## AIM OF THE EXERCISE
Once the line containing "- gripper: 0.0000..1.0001" has been copied, stop; copy every line before it exactly, beginning with the first line of the material below.

## PROVIDED MATERIAL
════

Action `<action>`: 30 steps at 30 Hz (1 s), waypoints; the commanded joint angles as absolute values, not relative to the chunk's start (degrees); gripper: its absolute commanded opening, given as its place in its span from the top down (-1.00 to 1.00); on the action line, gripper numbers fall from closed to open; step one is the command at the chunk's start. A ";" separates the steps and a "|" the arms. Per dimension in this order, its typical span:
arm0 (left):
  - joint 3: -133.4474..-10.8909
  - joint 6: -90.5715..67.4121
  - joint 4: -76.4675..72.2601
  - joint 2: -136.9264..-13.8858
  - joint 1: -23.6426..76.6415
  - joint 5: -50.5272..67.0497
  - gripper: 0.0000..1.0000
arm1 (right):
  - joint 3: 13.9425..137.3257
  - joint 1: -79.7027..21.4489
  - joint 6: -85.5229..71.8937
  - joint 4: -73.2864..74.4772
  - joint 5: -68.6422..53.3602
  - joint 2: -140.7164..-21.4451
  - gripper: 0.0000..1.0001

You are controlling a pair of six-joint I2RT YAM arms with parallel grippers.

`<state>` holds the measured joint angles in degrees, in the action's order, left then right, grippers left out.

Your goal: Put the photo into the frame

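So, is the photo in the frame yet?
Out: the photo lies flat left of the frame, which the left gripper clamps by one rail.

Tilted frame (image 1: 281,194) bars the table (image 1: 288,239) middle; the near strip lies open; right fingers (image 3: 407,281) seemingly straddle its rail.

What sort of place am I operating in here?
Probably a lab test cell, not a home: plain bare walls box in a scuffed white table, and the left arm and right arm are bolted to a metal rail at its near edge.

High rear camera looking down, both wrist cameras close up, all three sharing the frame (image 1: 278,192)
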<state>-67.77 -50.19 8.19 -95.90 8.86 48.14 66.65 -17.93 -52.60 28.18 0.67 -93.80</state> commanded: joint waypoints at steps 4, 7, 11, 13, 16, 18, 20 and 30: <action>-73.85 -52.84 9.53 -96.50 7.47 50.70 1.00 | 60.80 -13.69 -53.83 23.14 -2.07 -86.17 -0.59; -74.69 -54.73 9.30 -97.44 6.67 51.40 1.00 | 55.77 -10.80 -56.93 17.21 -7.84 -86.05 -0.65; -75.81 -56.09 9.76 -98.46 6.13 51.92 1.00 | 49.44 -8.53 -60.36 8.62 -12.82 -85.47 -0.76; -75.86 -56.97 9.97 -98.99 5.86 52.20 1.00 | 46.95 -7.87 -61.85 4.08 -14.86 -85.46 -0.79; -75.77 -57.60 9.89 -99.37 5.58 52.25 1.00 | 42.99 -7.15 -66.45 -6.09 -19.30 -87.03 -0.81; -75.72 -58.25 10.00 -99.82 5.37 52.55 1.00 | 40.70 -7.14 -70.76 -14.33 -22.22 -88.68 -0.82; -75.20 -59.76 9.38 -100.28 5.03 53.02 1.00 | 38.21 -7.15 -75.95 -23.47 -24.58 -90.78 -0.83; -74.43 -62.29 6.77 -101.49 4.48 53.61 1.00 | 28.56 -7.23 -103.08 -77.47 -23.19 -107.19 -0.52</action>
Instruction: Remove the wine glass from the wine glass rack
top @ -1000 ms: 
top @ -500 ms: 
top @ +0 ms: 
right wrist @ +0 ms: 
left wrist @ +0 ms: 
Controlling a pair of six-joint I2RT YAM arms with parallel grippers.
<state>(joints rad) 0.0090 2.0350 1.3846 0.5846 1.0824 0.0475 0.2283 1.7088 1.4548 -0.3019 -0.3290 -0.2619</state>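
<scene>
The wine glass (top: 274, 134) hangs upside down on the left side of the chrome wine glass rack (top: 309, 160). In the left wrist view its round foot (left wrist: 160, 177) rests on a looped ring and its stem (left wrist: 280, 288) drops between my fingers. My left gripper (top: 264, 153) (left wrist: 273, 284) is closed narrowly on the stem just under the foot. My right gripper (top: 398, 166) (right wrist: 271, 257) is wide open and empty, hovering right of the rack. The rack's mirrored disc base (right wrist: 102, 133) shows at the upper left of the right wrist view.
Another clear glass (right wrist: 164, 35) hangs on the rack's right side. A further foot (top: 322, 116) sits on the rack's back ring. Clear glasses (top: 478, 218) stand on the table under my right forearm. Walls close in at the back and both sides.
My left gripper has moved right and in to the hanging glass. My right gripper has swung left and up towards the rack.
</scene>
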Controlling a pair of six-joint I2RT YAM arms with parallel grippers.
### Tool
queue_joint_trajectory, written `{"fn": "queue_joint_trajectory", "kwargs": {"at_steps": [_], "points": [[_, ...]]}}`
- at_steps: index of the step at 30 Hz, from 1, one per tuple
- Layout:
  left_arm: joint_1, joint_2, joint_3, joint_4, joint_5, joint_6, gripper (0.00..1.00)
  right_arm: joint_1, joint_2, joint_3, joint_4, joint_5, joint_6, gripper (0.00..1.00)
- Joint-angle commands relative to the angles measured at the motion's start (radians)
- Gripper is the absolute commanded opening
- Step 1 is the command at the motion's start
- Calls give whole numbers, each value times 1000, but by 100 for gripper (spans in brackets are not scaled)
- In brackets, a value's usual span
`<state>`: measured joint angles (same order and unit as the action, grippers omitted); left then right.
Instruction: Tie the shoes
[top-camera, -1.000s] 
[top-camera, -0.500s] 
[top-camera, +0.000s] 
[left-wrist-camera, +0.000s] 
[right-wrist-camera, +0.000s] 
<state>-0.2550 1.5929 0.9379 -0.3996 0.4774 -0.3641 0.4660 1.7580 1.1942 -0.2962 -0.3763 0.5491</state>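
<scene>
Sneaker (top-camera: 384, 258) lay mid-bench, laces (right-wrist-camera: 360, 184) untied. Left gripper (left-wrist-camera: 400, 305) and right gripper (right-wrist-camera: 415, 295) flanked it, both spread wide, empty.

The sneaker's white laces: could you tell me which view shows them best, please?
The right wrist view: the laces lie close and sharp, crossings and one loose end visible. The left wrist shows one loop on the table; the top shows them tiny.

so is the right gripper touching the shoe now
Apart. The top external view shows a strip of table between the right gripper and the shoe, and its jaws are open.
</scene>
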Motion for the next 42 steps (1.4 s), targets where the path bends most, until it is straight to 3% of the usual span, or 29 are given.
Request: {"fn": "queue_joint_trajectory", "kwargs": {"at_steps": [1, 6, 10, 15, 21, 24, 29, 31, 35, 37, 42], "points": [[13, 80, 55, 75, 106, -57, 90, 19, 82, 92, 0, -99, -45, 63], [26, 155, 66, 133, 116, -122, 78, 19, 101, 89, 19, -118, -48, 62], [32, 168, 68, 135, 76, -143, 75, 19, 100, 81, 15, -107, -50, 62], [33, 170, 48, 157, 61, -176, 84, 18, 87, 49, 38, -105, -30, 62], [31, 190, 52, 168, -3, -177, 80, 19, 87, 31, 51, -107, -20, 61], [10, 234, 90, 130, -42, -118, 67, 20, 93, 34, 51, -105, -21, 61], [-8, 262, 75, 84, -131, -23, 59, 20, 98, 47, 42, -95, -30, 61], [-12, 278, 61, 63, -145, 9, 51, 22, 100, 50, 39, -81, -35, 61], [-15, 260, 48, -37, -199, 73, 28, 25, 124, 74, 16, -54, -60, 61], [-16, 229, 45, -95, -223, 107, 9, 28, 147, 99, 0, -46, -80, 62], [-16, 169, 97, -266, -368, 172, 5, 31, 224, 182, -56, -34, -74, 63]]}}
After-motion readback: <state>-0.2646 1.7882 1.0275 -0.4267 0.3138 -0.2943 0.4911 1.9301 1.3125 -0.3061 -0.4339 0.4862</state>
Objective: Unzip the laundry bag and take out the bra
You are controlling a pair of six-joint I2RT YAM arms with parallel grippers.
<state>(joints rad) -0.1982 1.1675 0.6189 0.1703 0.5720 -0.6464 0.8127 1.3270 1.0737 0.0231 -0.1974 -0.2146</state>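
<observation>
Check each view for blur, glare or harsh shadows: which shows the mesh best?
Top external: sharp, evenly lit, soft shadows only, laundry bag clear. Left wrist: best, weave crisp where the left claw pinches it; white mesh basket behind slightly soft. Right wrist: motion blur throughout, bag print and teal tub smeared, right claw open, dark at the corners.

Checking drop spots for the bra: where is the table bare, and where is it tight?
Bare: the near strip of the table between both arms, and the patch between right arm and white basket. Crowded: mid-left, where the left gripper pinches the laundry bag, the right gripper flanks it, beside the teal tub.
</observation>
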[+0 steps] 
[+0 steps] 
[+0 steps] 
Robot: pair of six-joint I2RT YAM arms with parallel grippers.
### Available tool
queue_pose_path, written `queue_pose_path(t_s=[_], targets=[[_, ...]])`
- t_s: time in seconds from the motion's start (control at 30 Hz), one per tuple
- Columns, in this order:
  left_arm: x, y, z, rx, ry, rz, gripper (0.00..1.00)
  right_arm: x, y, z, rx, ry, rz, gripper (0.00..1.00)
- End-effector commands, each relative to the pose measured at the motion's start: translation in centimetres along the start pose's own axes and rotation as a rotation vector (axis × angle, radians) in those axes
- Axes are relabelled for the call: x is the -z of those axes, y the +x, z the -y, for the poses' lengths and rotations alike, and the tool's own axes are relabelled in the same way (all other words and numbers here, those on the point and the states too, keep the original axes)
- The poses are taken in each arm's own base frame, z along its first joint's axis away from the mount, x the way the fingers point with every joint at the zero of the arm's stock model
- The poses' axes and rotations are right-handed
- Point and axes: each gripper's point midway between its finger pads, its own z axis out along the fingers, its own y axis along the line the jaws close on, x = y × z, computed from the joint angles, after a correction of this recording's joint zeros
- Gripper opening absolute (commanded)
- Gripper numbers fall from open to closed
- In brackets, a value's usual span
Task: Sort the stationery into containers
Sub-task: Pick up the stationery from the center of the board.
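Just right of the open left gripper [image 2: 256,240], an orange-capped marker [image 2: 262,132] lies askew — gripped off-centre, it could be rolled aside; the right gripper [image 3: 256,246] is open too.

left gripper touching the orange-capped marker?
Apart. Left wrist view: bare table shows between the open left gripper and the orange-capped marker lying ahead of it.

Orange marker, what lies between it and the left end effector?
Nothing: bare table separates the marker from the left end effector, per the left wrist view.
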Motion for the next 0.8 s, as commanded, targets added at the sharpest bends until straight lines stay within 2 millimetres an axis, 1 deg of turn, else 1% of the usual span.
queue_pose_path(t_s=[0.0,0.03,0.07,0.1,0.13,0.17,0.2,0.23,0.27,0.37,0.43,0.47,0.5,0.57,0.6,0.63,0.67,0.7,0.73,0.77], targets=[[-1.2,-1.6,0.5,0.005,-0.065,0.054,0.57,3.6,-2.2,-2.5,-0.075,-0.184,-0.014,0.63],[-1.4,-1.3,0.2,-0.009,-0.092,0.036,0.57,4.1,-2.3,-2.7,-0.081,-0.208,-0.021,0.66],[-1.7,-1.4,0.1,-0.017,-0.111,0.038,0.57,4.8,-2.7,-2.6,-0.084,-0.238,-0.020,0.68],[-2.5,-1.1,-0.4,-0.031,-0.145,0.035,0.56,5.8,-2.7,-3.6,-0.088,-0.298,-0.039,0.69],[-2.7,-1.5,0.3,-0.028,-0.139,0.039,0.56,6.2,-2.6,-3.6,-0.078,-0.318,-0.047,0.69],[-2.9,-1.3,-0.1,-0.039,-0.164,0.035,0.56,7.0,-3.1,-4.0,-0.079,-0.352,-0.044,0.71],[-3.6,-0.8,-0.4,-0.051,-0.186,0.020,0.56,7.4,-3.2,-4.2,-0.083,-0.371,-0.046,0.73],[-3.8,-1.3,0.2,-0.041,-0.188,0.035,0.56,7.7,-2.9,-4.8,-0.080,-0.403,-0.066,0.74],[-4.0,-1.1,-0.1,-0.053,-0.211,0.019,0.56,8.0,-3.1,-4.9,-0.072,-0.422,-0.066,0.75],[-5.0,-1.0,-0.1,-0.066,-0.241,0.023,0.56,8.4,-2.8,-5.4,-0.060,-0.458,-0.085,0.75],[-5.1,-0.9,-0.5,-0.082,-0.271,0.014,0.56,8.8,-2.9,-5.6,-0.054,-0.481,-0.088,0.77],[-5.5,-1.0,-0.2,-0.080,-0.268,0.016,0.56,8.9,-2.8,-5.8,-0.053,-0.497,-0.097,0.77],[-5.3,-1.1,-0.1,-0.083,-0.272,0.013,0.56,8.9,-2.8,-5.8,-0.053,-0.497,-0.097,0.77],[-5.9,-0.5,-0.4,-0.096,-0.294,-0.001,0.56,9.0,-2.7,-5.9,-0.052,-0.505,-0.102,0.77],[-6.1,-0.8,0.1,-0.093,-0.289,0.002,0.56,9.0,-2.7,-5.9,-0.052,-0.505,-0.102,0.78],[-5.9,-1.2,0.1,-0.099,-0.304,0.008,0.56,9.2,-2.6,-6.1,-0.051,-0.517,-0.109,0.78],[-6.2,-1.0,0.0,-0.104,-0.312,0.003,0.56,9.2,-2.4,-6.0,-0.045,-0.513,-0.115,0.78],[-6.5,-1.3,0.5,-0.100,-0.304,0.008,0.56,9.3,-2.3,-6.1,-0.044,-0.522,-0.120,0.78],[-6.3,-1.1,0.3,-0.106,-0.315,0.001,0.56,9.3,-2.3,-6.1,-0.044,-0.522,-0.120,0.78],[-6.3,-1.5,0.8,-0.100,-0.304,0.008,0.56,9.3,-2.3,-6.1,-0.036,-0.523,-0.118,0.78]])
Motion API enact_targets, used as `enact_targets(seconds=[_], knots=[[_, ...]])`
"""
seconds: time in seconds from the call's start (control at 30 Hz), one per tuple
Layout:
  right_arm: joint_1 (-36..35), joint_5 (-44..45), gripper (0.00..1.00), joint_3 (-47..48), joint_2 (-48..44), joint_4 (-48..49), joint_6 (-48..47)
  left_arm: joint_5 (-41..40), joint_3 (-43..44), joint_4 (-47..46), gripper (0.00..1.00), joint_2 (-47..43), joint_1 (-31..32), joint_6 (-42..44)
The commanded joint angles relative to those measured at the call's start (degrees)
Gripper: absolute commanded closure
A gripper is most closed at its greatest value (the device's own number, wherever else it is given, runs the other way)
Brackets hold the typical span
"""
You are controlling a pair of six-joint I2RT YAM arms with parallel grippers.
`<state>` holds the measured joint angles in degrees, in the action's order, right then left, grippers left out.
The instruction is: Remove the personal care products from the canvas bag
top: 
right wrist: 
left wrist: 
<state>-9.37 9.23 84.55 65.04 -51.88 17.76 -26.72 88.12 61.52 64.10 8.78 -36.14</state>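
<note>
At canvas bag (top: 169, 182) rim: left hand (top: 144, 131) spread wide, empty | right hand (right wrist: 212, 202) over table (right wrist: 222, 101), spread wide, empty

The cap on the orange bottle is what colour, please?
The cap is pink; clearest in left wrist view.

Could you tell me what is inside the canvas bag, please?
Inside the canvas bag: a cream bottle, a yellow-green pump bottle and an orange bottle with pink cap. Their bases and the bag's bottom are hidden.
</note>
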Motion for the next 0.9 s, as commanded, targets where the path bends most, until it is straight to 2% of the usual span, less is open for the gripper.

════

## WRITTEN SOLUTION
Action `<action>`: 30 steps at 30 Hz (1 s), waypoints; the commanded joint angles as absolute values, not relative to the chunk's start (degrees); gripper: its absolute commanded opening, given as its place in its span from the top down (-1.00 to 1.00); on the action line, gripper numbers fall from closed to open; step one is the command at the chunk's start. A ";" separates the steps and a "|" the arms. Per dimension in this order, its typical span:
arm0 (left):
  - joint 3: -133.4474..-10.8909
  - joint 6: -90.5715..67.4121
  - joint 4: -76.4675..72.2601
  - joint 2: -136.9264..-13.8858
  - joint 1: -23.6426..76.6415
  - joint 5: -50.5272..67.0497
  - gripper: 0.0000..1.0000
arm1 (right):
  - joint 3: 13.9425..137.3257
  - joint 1: -79.7027..21.4489
  - joint 6: -85.5229..71.8937
  - joint 4: -73.2864..74.4772
  - joint 5: -68.6422..53.3602
  - joint 2: -140.7164..-21.4451
  - gripper: 0.0000..1.0001

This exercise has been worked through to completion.